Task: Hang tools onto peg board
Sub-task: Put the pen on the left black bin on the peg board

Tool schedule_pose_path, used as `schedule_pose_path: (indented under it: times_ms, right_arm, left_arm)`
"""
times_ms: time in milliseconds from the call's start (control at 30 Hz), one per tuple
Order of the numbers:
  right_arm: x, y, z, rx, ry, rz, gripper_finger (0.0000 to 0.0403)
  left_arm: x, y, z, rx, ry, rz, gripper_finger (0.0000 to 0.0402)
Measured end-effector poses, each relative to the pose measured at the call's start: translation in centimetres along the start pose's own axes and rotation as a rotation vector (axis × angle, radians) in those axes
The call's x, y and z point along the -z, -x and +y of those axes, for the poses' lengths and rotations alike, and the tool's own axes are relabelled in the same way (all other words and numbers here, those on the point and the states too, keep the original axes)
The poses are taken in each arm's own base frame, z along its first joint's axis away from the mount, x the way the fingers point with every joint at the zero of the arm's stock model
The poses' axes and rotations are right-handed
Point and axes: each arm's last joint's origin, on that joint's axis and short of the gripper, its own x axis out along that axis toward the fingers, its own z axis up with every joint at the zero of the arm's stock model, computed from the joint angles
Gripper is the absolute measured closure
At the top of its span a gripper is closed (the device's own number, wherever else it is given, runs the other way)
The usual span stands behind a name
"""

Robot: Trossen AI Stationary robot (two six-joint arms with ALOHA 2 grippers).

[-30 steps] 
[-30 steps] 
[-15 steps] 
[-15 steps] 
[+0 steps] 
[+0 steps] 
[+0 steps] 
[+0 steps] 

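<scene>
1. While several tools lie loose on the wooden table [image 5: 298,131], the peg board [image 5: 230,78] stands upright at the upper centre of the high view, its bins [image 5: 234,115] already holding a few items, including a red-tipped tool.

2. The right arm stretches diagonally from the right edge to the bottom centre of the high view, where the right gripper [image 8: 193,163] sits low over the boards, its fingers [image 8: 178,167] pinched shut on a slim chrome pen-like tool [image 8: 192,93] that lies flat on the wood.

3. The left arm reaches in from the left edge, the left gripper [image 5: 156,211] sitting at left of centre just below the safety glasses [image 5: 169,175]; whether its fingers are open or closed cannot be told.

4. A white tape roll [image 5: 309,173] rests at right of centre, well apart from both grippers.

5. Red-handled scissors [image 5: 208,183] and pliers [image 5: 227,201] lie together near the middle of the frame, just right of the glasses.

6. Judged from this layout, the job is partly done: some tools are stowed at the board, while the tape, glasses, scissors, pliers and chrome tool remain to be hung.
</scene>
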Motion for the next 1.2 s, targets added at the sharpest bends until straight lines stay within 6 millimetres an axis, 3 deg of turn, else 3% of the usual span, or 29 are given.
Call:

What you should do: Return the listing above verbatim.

Problem solution:
Task: Hang tools onto peg board
Sub-task: Put the pen on the left black bin on the peg board

Tool schedule_pose_path, used as `schedule_pose_path: (indented under it: times_ms, right_arm, left_arm)`
"""
times_ms: time in milliseconds from the call's start (control at 30 Hz), one per tuple
Order of the numbers:
  right_arm: x, y, z, rx, ry, rz, gripper_finger (0.0000 to 0.0403)
  left_arm: x, y, z, rx, ry, rz, gripper_finger (0.0000 to 0.0402)
Measured end-effector poses, each relative to the pose measured at the call's start: translation in centimetres along the start pose's own axes and rotation as a rotation vector (axis × angle, radians) in those axes
The call's x, y and z point along the -z, -x and +y of those axes, for the poses' lengths and rotations alike, and the tool's own axes are relabelled in the same way (all other words and numbers here, those on the point and the states too, keep the original axes)
The poses are taken in each arm's own base frame, z along its first joint's axis away from the mount, x the way the fingers point with every joint at the zero of the arm's stock model
The poses' axes and rotations are right-handed
Point and axes: each arm's last joint's origin, on that joint's axis and short of the gripper, its own x axis out along that axis toward the fingers, its own z axis up with every joint at the zero of the arm's stock model, computed from the joint angles
Gripper is the absolute measured closure
At the top of its span a gripper is closed (the device's own number, wherever else it is given, runs the other way)
The usual span stands behind a name
"""

Robot: Trossen AI Stationary robot (two six-joint arms with ALOHA 2 grippers).

[-30 steps] 
[-30 steps] 
[-15 steps] 
[-15 steps] 
[+0 steps] 
[+0 steps] 
[+0 steps] 
[+0 steps] 

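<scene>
1. While several tools lie loose on the wooden table [image 5: 298,131], the peg board [image 5: 230,78] stands upright at the upper centre of the high view, its bins [image 5: 234,115] already holding a few items, including a red-tipped tool.

2. The right arm stretches diagonally from the right edge to the bottom centre of the high view, where the right gripper [image 8: 193,163] sits low over the boards, its fingers [image 8: 178,167] pinched shut on a slim chrome pen-like tool [image 8: 192,93] that lies flat on the wood.

3. The left arm reaches in from the left edge, the left gripper [image 5: 156,211] sitting at left of centre just below the safety glasses [image 5: 169,175]; whether its fingers are open or closed cannot be told.

4. A white tape roll [image 5: 309,173] rests at right of centre, well apart from both grippers.

5. Red-handled scissors [image 5: 208,183] and pliers [image 5: 227,201] lie together near the middle of the frame, just right of the glasses.

6. Judged from this layout, the job is partly done: some tools are stowed at the board, while the tape, glasses, scissors, pliers and chrome tool remain to be hung.
</scene>
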Motion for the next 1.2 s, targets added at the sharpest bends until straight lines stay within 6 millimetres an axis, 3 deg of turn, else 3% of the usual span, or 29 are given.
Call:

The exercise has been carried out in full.